Especialista em filosofia e história da ciência, Antonio Augusto Videira, da Universidade do Estado do Rio de Janeiro (Uerj), critica o atual modelo produtivista de construção do conhecimento. “É fundamental valorizar nossa história, pois só assim podemos avaliar as consequências de nossas decisões”, defende. “Por isso, são necessárias políticas públicas e ações pulverizadas, com a formação de redes, pois o material a ser preservado é maior que a capacidade das instituições dedicadas a esse trabalho.”
Diversas iniciativas internacionais têm ajudado a recuperar a memória de grandes cientistas. O Brasil conta com projetos isolados, mas que já o colocam em posição de destaque entre países sulamericanos e em desenvolvimento. (imagens: reprodução; montagem: Marcelo Garcia)
Uma dessas instituições é a Casa de Oswaldo Cruz (COC), da Fiocruz, que preserva – e agora disponibiliza na internet – acervos de pesquisadores da área da saúde, como Carlos Chagas e Adolpho Lutz. O historiador Paulo Elian, vice-diretor da entidade, defende a importância de combinar preservação com pesquisa histórica e divulgação científica e destaca a falta de políticas públicas no setor. Na própria Fiocruz, outro acervo interessante é o do sanitarista e político Sérgio Arouca, criado pelo Instituto de Comunicação e Informação Científica e Tecnológica em saúde (Icict)

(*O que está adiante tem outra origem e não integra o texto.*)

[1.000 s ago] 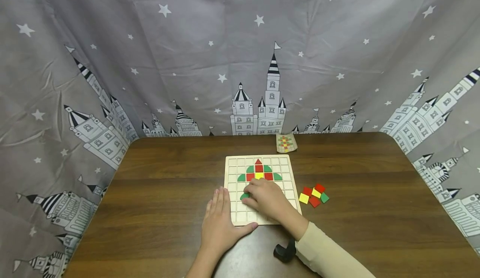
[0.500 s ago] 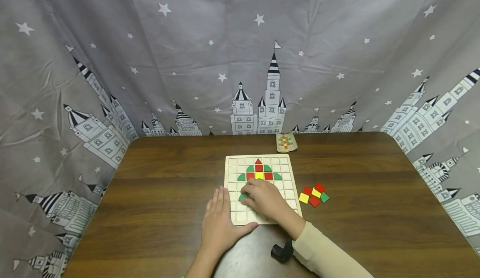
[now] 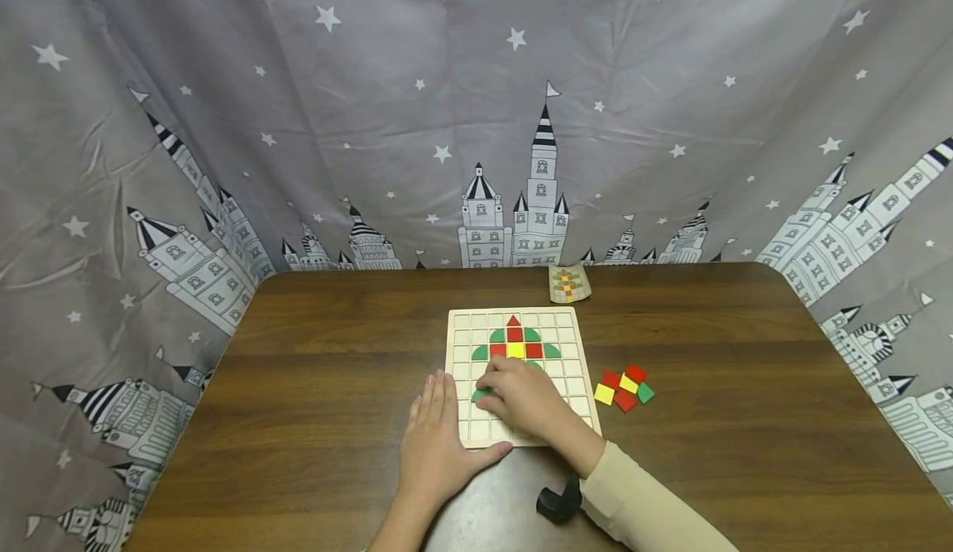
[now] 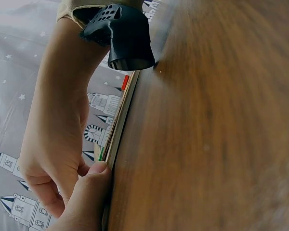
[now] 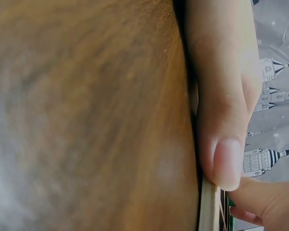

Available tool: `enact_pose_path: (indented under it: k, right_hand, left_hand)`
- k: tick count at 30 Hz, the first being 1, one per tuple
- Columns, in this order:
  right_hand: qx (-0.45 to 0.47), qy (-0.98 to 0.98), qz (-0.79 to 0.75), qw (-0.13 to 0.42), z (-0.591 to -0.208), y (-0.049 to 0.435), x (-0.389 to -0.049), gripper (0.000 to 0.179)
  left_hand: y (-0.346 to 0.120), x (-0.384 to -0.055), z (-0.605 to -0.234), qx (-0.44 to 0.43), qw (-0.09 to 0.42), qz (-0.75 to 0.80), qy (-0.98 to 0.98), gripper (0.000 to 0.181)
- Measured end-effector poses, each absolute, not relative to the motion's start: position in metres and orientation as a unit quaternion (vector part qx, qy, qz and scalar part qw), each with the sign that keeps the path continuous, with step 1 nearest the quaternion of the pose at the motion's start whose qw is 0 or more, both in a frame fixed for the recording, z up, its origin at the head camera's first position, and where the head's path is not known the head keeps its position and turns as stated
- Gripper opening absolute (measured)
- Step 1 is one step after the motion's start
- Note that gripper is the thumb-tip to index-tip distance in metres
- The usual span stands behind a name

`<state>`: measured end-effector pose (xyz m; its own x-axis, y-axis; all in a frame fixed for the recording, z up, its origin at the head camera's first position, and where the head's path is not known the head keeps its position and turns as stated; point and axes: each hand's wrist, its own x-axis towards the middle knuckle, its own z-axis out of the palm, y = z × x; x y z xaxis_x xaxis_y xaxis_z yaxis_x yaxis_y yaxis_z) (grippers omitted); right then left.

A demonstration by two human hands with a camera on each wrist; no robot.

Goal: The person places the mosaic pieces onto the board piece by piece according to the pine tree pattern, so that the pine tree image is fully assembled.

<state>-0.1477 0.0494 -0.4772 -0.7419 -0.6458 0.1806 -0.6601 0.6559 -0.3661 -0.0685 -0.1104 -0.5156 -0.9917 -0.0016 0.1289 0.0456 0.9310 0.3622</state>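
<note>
In the head view, a pale wooden grid board [image 3: 582, 370] lies on the table, bearing red, green and yellow tiles. My right hand [image 3: 527, 396] is over its middle and pinches a green rounded tile [image 3: 479, 395] low against the grid; the fingers partly cover it. My left hand [image 3: 435, 453] rests along the board's left edge, fingers straight, its thumb spread along the front edge. From the left wrist view, the left thumb [image 4: 89, 197] touches the board's rim. In the right wrist view that thumb's nail shows beside the board edge [image 5: 209, 207].
Several loose red, yellow and green tiles [image 3: 624, 400] lie right of the board. Behind it, a small pattern card [image 3: 569, 285] leans near the grey curtain [image 3: 372, 138]. A black wrist mount [image 3: 560, 502] sits by the right sleeve. Brown table [image 3: 335, 353] extends to both sides.
The right hand has shifted slightly left and toward the front with the green tile. Another green tile now shows to the right of its knuckles. The left hand stays still.
</note>
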Motion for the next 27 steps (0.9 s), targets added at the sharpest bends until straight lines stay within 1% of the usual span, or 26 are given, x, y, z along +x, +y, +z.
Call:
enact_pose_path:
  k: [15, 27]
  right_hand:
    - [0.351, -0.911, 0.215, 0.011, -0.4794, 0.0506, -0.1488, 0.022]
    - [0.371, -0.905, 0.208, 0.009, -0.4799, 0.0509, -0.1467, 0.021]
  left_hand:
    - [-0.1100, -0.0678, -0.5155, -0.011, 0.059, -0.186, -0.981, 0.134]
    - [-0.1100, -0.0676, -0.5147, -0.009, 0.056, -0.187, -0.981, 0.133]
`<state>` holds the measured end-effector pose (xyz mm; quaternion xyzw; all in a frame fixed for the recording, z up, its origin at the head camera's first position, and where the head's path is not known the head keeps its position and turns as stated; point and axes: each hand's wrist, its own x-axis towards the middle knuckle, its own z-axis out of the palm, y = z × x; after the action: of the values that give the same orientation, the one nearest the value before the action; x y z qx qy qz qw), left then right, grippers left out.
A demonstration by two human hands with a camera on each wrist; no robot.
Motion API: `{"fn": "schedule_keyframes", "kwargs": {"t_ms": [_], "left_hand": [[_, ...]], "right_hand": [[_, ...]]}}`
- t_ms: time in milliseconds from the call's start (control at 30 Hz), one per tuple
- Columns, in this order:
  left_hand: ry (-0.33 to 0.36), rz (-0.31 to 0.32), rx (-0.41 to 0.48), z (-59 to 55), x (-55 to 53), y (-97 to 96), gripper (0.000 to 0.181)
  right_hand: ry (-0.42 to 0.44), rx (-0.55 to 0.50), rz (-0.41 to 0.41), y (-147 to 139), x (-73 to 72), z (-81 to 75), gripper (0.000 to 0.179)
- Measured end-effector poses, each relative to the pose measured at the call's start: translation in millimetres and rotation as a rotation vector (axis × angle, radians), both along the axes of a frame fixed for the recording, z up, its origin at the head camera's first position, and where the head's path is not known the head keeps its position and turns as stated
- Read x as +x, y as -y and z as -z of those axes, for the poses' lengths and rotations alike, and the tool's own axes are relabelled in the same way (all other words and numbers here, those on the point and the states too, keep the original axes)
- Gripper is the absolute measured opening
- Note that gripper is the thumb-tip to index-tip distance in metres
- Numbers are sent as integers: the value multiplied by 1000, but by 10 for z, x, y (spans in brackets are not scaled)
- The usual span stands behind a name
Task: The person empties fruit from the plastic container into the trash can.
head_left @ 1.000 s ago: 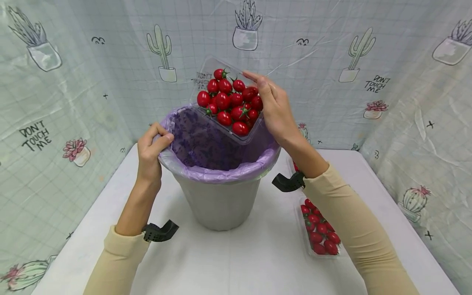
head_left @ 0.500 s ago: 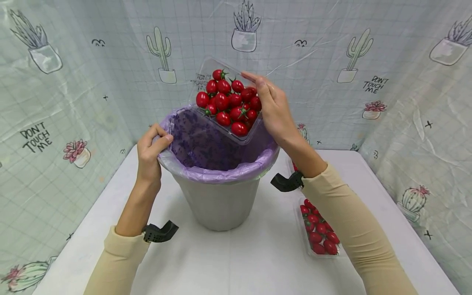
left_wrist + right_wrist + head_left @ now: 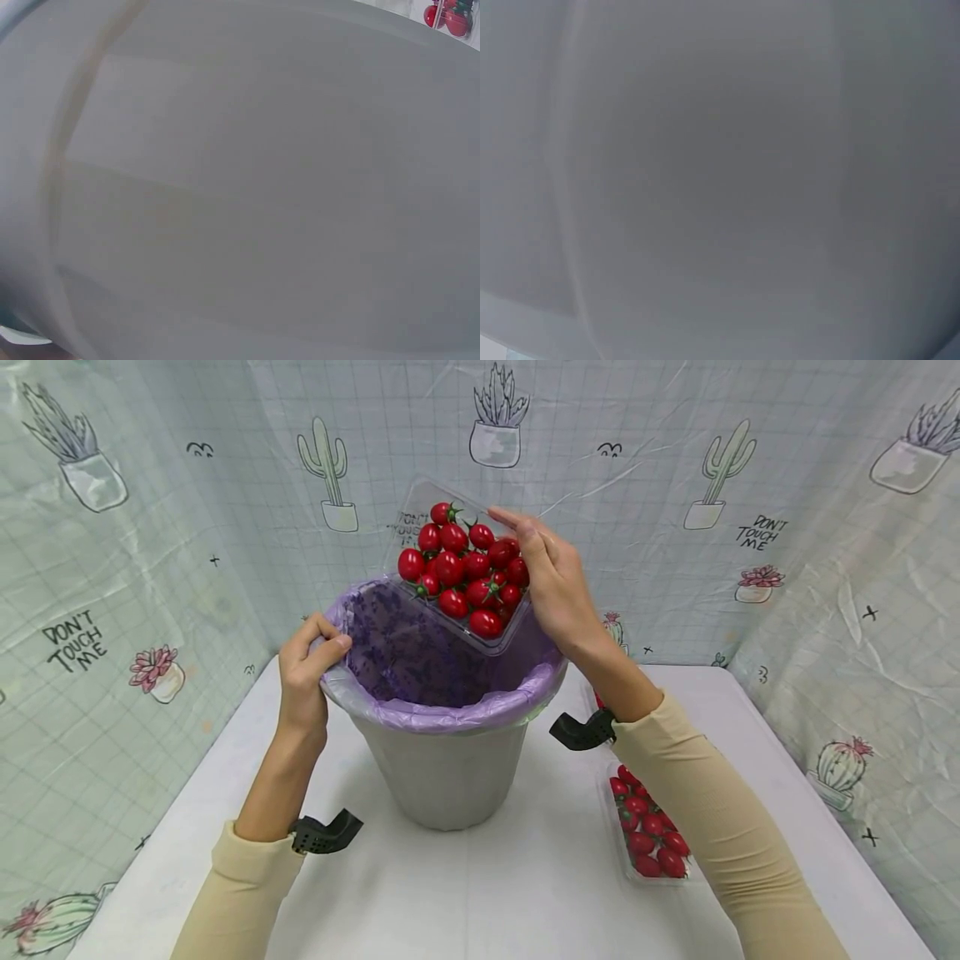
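Note:
A grey bin with a purple bag folded over its rim stands on the table. My left hand grips the bin's left rim, thumb over the bag's edge. Above the bin's opening, my right hand holds a clear plastic box by its right side. The box is tilted, and several cherry tomatoes lie inside it. The fingers behind the box are partly hidden. The grey bin wall fills most of the left wrist view, and a blurred grey surface fills the right wrist view.
A second clear box of cherry tomatoes sits on the white table, partly under the right sleeve. Behind it, another box shows a bit of red beside the right wrist. A patterned curtain surrounds the table.
Both hands keep their hold, and the tomatoes stay in the tilted box. The box and right hand appear shifted very slightly left and down.

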<state>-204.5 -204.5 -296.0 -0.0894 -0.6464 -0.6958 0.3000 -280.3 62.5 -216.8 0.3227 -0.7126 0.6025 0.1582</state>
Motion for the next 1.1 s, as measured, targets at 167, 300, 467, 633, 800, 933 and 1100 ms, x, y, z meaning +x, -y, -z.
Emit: {"fn": "schedule_keyframes", "kwargs": {"t_ms": [167, 300, 467, 633, 800, 933, 1100], "left_hand": [[5, 2, 3, -7, 3, -2, 18], [3, 6, 3, -9, 1, -3, 19], [-2, 5, -5, -5, 4, -2, 19], [-7, 6, 0, -11, -1, -7, 19], [-6, 11, 0, -21, 6, -6, 19], [-7, 6, -5, -24, 10, -4, 19], [-12, 1, -6, -17, 5, 1, 18]], "right_hand": [[-5, 5, -2, 0, 4, -3, 43], [-10, 11, 1, -1, 9, -6, 43], [-16, 10, -4, 4, 13, -5, 43], [-30, 24, 2, 7, 12, -3, 43], [-53, 64, 33, 7, 12, 0, 42], [-60, 79, 46, 10, 17, 5, 42], [-65, 87, 60, 15, 22, 16, 42]]}}
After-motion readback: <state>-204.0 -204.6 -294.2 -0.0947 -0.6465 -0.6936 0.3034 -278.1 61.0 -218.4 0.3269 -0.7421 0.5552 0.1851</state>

Outra instituição com tradição em preservar a história da ciência, o Museu de Astronomia e Ciências Afins (Mast), guarda documentos de pesquisadores como o médico Olympio da Fonseca e o físico Bernhard Gross, mas pouco desse material está disponível on-line. Situação parecida com a da Fundação Getúlio Vargas (FGV), que reúne documentos de personalidades que vão do médico e político Arthur Neiva a Tancredo Neves, porém disponibiliza pouco desse acervo na internet. A FGV mantém, ainda, projeto de preservação da história oral por meio de entrevistas com grandes personalidades sobre a sociedade brasileira.

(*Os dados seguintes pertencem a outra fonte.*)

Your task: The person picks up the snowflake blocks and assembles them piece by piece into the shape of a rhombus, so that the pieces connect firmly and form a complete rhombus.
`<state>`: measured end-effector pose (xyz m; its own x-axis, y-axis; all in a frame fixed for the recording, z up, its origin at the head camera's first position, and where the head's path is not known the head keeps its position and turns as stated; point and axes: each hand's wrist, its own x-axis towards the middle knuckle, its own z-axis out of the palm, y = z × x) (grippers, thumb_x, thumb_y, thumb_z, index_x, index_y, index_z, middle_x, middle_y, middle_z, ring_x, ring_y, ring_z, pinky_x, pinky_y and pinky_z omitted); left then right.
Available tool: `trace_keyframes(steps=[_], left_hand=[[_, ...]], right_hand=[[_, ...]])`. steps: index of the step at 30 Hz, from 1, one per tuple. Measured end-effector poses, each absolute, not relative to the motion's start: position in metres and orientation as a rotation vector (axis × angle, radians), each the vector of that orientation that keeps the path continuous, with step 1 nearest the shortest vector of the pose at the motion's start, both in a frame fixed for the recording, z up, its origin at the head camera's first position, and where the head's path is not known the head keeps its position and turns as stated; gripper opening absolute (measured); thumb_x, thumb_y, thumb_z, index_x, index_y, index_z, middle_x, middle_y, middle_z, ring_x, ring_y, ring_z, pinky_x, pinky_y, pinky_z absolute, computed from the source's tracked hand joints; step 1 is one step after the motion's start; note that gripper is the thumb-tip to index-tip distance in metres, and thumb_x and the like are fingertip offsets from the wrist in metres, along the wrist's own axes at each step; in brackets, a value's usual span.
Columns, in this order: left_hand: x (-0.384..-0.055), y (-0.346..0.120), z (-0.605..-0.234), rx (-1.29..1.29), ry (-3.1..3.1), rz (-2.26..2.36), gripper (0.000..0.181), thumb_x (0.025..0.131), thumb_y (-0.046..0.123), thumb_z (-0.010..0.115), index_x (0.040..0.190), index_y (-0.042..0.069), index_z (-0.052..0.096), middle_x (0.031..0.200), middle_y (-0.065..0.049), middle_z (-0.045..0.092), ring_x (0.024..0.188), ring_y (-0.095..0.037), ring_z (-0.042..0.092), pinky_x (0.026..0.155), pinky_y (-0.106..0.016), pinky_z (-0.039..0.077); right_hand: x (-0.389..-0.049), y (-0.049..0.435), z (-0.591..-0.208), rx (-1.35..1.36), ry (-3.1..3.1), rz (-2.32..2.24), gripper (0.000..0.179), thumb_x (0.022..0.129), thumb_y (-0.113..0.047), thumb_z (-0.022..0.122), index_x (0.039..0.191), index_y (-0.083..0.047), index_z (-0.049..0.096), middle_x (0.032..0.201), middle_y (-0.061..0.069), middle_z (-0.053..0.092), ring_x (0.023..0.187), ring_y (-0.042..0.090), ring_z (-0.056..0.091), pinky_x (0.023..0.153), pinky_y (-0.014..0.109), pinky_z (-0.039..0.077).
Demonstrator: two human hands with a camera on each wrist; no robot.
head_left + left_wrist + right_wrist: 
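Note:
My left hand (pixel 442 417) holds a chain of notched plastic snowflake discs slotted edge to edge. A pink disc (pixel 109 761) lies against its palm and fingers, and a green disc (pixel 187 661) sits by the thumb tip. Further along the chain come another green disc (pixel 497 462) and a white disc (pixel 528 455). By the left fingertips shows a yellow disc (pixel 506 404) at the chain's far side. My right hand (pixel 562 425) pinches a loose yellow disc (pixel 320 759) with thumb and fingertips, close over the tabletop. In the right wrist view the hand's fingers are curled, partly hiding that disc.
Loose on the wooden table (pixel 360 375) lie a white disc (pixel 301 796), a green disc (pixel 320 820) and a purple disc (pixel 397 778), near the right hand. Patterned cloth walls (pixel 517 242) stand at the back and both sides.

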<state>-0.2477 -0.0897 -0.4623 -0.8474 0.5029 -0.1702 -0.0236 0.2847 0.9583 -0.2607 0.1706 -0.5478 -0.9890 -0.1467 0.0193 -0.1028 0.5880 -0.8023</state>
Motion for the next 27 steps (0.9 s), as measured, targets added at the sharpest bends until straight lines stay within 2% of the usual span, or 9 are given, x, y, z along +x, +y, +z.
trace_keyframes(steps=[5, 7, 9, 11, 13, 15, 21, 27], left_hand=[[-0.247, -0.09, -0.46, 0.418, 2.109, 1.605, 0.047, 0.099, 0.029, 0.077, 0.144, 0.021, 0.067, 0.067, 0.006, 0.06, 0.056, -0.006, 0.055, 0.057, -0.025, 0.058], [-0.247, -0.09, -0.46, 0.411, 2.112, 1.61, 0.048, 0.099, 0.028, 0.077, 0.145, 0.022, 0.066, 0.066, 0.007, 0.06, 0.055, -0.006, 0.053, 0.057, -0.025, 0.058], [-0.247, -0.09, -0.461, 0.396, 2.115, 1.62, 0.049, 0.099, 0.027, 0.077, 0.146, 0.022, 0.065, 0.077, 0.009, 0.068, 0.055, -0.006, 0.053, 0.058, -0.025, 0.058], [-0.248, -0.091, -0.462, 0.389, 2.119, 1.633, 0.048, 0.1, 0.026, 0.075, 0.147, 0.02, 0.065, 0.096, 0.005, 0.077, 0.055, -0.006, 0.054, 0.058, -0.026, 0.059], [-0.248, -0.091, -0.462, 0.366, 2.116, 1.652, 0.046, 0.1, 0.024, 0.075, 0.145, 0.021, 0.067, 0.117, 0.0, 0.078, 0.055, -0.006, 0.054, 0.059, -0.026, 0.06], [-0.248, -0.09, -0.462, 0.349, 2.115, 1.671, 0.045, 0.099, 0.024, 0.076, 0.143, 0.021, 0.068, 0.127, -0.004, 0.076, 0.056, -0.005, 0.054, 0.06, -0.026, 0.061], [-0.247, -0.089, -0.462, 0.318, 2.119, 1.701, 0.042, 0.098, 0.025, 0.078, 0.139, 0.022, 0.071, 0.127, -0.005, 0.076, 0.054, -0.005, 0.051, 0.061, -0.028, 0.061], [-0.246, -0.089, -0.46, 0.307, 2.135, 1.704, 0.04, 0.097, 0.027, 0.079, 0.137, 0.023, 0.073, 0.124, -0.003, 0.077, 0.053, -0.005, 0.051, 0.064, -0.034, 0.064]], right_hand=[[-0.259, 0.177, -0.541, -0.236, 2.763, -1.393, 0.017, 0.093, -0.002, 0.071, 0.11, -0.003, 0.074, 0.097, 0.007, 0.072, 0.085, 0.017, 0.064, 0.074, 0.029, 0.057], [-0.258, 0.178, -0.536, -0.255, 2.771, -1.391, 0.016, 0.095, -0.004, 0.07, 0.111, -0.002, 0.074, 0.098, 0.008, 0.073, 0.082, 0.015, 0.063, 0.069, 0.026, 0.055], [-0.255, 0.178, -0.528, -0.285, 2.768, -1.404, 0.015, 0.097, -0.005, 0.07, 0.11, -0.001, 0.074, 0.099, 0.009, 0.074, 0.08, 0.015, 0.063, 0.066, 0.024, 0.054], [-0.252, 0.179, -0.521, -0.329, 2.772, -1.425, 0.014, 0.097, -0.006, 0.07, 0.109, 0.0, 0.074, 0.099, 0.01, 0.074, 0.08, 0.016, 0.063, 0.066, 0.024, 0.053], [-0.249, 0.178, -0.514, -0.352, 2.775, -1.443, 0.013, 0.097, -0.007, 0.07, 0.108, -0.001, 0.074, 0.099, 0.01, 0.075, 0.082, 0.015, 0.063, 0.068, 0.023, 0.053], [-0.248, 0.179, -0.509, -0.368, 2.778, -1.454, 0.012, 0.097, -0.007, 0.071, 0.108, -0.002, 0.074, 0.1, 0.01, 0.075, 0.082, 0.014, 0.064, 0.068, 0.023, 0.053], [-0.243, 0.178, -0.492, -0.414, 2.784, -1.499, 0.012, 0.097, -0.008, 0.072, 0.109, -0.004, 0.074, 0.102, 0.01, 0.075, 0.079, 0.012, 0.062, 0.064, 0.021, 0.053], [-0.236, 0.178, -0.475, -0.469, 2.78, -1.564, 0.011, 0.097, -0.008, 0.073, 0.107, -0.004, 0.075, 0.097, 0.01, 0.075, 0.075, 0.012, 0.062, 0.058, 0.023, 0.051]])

É claro que existem problemas, mas estamos adiantados em relação aos demais países em desenvolvimento
Algumas universidades, como a Estadual de Campinas (Unicamp), também possuem acervo on-line de pesquisadores como o físico César Lattes e o historiador Sérgio Buarque de Holanda. Documentos e imagens de cientistas como Nise da Silveira e José Reis estão disponíveis no Instituto Brasileiro de Informação em Ciência e Tecnologia. Outras iniciativas isoladas preservam pequenos acervos de figuras como José Bonifácio, Santos Dumont, Juscelino Kubitschek e Paulo Freire. Há ainda material sobre episódios importantes da história brasileira nos sites da Biblioteca Nacional, do Acervo Nacional e da Rede da Memória Virtual.
Apesar de toda a limitação apontada pelos especialistas, há exemplos interessantes de ricos acervos já disponibilizados on-line no Brasil. Por isso, a arquivologista Maria da Conceição Castro, chefe do departamento de documentação da Casa de Oswaldo Cruz, destaca o pioneirismo do país. “Os sistemas de acervo informatizados são recentes e requerem um grande detalhamento e investimento. É claro que existem problemas, mas estamos bastante adiantados em relação aos países sulamericanos e em desenvolvimento.”